Remember: Menopause is a key factor contributing to the development of osteoporosis. Even if none of these factors applies to you, if you're a woman past menopause, you may still have or develop osteoporosis.

WHAT CAUSES OSTEOPOROSIS?

Our bodies go through a continuous bone-building cycle, where old bone is broken down and new bone is formed. Osteoporosis is caused by an imbalance in this cycle, where too much bone is broken down and incompletely rebuilt. The single most important factor contributing to this imbalance is menopause. Until their mid-30s, most woman gain more bone that they lose. After that, the process usually balances out, so that bone is lost and replaced in equal amounts.

However, during menopause, hormonal changes-namely, decreasing levels of estrogen-speed up bone loss. When this bone loss becomes severe, a person will develop osteoporosis.

WHAT ARE THE EFFECTS?

In the early stages, osteoporosis may have few, if any, physical signs that are noticeable. However, as the disease progresses, broken bones caused by osteoporosis can occur, especially in the spine (or backbone), wrists, and hip bones.

This can lead to pain, loss of height, restricted mobility, or humped back (also known as "dowager's hump"). In later stages of the disease, patients may break their hips. Approximately half of the patients with hip fracture will be disabled, many of them permanently; and many may require long-term nursing care.

These physical effects can result in a loss of confidence and strength. They can also mean a loss of freedom, including the ability to lead a healthy, active lifestyle.

But there are ways to combat the effects of osteoporosis. One is early detection. Another is treatment.

TALK TO YOUR DOCTOR ABOUT OSTEOPOROSIS

Your doctor may be able to tell from certain signs and symptoms if you have osteoporosis. It may also show up on an X-ray, though X-rays only reveal the signs of the disease if it is at a fairly advanced stage.

Ask your doctor about bone density testing.

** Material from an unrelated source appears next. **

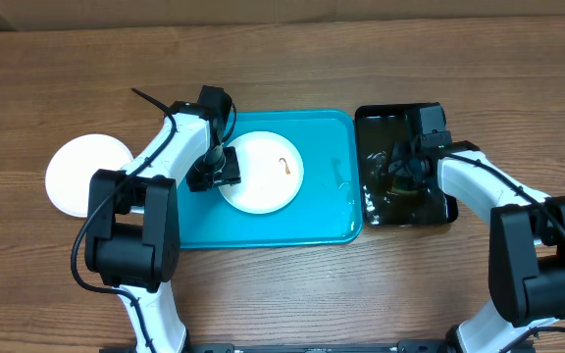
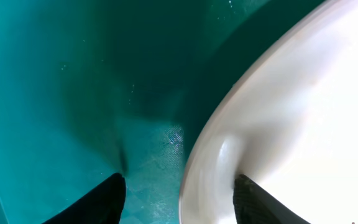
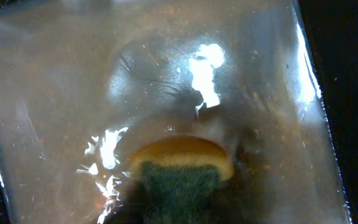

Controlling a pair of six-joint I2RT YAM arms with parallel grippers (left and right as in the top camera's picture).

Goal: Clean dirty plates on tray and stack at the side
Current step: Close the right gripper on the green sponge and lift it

Because osteoporosis can be so difficult to detect, your doctor may recommend a bone density test. It is the most practical way to accurately measure the density of your bones and can be useful in helping your doctor diagnose the disease, especially early on. Repeated over time, it can also help your doctor track your rate of bone loss.

There are several types of bone density test available. They are safe, painless, and noninvasive. They are also fast-some only take a few minutes.

Being tested is a good way to help your doctor determine if you have osteoporosis.